The task.
A verbatim copy of the data below is the required output.

Records supplied.
------------

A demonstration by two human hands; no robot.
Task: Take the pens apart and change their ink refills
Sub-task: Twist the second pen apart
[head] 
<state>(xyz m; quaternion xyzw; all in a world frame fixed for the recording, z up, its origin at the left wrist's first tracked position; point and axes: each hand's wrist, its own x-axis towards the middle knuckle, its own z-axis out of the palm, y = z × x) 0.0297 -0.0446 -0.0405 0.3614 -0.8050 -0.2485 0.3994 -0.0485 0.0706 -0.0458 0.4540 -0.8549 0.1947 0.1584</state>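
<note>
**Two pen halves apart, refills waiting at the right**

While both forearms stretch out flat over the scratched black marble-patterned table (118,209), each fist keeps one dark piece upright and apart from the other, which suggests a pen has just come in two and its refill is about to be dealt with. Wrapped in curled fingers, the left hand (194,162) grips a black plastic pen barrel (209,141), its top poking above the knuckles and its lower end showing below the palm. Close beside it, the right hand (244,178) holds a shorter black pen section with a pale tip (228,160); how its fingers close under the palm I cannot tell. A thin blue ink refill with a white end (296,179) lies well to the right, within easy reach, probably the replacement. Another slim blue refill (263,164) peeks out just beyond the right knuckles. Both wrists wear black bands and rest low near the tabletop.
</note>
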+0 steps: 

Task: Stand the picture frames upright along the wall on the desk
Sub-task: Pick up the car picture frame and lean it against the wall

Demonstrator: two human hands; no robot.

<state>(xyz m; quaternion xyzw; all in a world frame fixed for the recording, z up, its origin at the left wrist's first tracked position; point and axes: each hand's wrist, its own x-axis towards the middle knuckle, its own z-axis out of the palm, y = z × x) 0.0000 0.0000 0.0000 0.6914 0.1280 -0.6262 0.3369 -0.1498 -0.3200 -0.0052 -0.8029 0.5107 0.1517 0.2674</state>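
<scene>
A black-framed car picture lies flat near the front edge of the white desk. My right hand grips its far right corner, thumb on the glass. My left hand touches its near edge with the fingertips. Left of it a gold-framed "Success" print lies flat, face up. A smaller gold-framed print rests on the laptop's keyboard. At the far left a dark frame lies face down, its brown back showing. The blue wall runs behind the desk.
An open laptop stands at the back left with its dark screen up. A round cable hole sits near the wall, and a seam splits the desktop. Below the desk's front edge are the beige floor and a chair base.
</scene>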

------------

Expected output.
A demonstration by two human hands; no robot.
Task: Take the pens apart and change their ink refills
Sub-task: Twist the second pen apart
[head] 
<state>(xyz m; quaternion xyzw; all in a world frame fixed for the recording, z up, its origin at the left wrist's first tracked position; point and axes: each hand's wrist, its own x-axis towards the middle knuckle, its own z-axis out of the palm, y = z × x) 0.0297 -0.0446 -0.0405 0.3614 -0.8050 -0.2485 0.3994 -0.0485 0.0706 -0.0458 0.4540 -0.8549 0.1947 0.1584</state>
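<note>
**Two pen halves apart, refills waiting at the right**

While both forearms stretch out flat over the scratched black marble-patterned table (118,209), each fist keeps one dark piece upright and apart from the other, which suggests a pen has just come in two and its refill is about to be dealt with. Wrapped in curled fingers, the left hand (194,162) grips a black plastic pen barrel (209,141), its top poking above the knuckles and its lower end showing below the palm. Close beside it, the right hand (244,178) holds a shorter black pen section with a pale tip (228,160); how its fingers close under the palm I cannot tell. A thin blue ink refill with a white end (296,179) lies well to the right, within easy reach, probably the replacement. Another slim blue refill (263,164) peeks out just beyond the right knuckles. Both wrists wear black bands and rest low near the tabletop.
</note>
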+0 steps: 

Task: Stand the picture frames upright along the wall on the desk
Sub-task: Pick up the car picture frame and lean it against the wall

Demonstrator: two human hands; no robot.

<state>(xyz m; quaternion xyzw; all in a world frame fixed for the recording, z up, its origin at the left wrist's first tracked position; point and axes: each hand's wrist, its own x-axis towards the middle knuckle, its own z-axis out of the palm, y = z × x) 0.0000 0.0000 0.0000 0.6914 0.1280 -0.6262 0.3369 -0.1498 -0.3200 -0.0052 -0.8029 0.5107 0.1517 0.2674</state>
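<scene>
A black-framed car picture lies flat near the front edge of the white desk. My right hand grips its far right corner, thumb on the glass. My left hand touches its near edge with the fingertips. Left of it a gold-framed "Success" print lies flat, face up. A smaller gold-framed print rests on the laptop's keyboard. At the far left a dark frame lies face down, its brown back showing. The blue wall runs behind the desk.
An open laptop stands at the back left with its dark screen up. A round cable hole sits near the wall, and a seam splits the desktop. Below the desk's front edge are the beige floor and a chair base.
</scene>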

That concludes the answer.